**Task details**
All lines from the opening of the material up to and including the line with "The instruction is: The" should be transcribed exactly, pictures excepted.

---- Supplied material

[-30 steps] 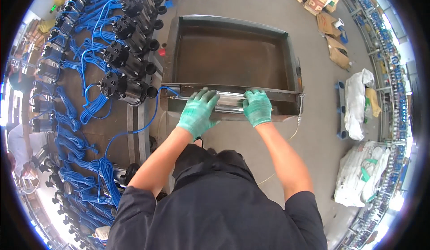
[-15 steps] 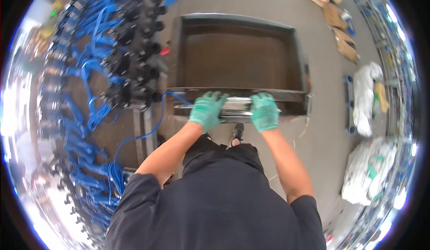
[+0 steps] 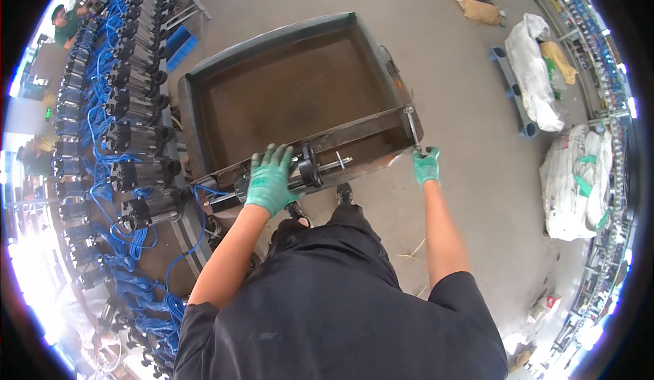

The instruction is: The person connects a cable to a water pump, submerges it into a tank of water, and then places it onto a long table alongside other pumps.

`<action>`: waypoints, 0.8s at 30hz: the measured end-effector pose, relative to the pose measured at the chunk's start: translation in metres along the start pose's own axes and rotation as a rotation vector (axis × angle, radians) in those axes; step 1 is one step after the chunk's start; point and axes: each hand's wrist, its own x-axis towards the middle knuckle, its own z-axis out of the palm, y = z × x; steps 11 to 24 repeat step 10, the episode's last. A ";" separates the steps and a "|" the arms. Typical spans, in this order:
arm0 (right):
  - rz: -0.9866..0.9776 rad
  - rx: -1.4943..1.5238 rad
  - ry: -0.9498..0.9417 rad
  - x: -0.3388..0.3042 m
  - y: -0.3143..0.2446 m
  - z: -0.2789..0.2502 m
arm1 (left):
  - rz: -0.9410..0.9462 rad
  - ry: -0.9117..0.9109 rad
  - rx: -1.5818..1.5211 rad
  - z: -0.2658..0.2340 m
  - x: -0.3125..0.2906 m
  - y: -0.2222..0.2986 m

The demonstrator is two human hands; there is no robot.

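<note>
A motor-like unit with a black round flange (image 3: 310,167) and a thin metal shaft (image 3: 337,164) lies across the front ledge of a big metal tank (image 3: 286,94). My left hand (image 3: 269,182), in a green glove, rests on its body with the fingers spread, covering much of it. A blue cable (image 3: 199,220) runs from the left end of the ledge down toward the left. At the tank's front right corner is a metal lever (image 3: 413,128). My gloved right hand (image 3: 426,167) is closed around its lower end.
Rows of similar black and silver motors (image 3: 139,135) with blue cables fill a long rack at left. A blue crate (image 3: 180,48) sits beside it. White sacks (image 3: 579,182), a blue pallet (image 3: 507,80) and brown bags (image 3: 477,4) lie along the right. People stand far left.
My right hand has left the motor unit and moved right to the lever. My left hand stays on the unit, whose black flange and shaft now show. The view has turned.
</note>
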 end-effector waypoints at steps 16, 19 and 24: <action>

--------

**Result**
[-30 steps] 
[-15 steps] 
[+0 steps] 

The instruction is: The person connects a cable to a water pump, submerges it into a tank of water, and then places it onto a long table alongside other pumps.

There is no more to the answer.